◆ Work request ◆
Output, word for word, the lines of this listing that fall between the line with "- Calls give" and the line with "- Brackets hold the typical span", counting both of those lines, and no others.

◆ Records provided ◆
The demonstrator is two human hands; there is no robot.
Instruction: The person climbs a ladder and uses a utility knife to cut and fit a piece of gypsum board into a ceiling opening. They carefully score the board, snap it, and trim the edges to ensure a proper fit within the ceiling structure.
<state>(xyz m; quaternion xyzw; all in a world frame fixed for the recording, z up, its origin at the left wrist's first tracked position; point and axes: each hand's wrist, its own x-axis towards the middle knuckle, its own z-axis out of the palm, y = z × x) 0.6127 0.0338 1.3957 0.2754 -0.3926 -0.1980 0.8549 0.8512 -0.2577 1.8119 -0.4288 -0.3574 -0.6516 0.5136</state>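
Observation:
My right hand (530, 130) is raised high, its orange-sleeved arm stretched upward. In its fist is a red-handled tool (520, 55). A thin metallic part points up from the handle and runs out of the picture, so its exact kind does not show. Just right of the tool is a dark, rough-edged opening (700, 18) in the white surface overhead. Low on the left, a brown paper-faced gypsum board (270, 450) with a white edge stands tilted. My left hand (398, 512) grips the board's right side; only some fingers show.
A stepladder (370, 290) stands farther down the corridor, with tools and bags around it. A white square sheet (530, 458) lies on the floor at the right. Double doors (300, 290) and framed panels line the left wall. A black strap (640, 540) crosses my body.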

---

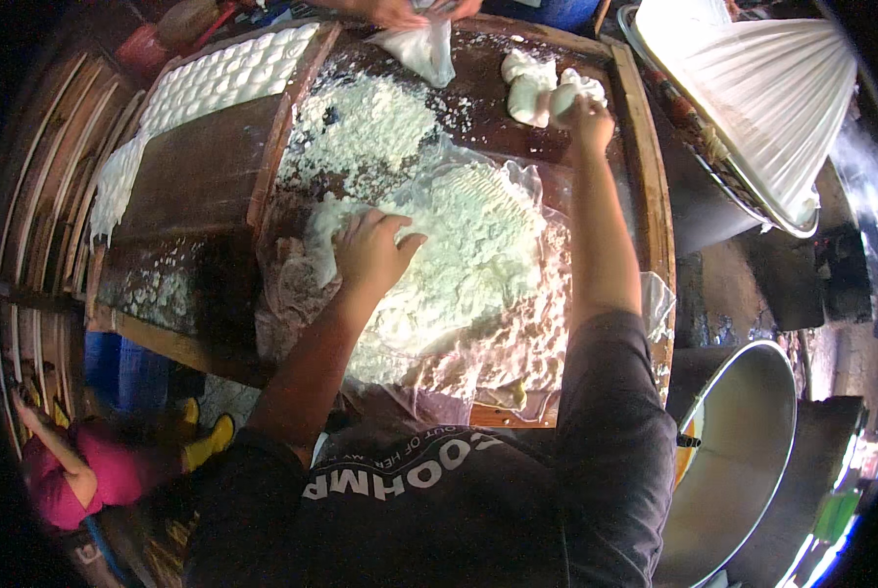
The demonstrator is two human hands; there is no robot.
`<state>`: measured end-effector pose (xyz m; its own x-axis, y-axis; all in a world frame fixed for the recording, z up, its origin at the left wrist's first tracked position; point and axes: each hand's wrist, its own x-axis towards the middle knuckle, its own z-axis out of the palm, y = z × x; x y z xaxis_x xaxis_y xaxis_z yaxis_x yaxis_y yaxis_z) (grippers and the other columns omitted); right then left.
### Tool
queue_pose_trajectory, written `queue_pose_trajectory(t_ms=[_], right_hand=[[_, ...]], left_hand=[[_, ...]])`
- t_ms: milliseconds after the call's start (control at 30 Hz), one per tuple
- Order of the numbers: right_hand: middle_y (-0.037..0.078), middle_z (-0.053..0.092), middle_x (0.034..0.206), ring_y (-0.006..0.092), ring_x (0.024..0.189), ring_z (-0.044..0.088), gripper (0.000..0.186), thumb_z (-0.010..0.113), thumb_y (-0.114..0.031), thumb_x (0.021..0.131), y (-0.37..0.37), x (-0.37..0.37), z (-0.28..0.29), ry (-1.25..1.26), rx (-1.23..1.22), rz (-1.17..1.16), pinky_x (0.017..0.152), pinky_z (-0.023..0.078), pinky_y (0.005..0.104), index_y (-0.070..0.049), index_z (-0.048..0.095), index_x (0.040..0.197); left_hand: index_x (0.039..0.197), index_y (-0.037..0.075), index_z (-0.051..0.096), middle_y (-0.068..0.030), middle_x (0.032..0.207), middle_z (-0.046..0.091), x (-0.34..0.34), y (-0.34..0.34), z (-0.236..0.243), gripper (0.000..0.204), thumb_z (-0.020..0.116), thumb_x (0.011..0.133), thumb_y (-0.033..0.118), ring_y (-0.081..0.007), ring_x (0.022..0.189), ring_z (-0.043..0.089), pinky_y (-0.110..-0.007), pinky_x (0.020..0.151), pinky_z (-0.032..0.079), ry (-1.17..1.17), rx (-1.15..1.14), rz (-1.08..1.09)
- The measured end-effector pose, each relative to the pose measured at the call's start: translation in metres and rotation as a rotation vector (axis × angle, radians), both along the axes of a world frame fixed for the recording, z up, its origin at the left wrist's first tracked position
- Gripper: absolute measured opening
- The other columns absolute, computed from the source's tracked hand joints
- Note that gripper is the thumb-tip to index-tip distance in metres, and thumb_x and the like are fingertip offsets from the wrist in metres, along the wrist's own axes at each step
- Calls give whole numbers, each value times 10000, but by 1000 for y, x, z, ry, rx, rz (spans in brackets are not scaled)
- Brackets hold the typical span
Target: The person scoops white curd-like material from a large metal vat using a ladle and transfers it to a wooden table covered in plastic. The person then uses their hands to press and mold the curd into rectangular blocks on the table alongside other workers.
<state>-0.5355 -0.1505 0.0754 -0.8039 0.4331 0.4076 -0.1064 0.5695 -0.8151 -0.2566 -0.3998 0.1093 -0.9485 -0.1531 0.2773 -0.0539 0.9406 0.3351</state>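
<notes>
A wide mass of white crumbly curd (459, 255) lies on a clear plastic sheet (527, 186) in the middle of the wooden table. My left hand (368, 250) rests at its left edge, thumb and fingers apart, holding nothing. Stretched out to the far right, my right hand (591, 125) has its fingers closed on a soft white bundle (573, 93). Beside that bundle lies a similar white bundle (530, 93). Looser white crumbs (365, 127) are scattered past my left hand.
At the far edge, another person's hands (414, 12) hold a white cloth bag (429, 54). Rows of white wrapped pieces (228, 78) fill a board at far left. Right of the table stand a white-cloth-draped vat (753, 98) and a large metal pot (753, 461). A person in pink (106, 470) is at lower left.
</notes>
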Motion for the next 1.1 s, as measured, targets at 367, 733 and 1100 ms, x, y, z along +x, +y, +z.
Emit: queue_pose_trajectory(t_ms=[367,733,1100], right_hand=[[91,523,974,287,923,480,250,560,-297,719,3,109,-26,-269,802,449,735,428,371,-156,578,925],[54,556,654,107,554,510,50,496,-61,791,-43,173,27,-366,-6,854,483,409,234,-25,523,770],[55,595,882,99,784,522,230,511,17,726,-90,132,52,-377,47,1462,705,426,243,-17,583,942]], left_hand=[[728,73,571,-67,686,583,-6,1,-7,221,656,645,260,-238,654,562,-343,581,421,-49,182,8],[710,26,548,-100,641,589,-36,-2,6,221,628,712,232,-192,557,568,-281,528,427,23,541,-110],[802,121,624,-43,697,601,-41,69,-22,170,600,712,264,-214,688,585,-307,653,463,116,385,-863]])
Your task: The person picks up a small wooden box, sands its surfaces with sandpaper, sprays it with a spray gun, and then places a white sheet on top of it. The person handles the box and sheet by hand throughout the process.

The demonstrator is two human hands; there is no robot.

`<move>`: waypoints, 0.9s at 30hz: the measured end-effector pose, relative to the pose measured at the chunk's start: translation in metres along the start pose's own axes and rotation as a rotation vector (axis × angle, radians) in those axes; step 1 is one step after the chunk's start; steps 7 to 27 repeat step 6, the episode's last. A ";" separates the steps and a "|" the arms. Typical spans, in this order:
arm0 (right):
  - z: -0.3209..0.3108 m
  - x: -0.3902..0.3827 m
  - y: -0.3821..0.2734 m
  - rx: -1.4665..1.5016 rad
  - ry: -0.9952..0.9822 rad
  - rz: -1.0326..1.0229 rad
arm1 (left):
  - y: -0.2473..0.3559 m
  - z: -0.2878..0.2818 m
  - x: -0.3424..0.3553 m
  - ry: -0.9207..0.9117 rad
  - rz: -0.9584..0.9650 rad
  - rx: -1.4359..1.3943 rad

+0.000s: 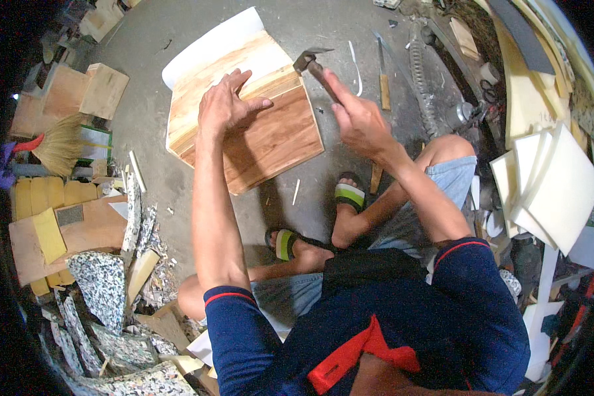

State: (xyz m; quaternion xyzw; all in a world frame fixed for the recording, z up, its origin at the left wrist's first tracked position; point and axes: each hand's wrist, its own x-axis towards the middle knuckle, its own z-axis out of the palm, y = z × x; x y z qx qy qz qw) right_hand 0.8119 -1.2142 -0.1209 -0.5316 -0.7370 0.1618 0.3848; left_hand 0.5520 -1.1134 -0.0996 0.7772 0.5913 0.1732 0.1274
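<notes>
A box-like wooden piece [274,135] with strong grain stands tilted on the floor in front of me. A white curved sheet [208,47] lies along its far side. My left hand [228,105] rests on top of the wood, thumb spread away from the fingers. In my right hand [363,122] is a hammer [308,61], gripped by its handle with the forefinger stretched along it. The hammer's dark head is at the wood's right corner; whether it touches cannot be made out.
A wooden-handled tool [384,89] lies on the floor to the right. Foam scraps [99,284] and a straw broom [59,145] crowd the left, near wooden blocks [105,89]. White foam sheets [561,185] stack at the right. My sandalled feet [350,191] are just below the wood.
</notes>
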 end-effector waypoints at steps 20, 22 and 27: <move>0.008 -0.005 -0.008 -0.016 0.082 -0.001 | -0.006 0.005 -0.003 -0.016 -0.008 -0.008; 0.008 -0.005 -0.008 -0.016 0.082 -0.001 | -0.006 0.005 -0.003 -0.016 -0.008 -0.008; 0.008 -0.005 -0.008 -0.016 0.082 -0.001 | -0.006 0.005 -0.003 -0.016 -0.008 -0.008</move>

◆ Result of this task ◆
- Calls give whole numbers, each value times 10000, but by 1000 for y, x, z, ry, rx, rz (spans in brackets are not scaled)
- Brackets hold the typical span

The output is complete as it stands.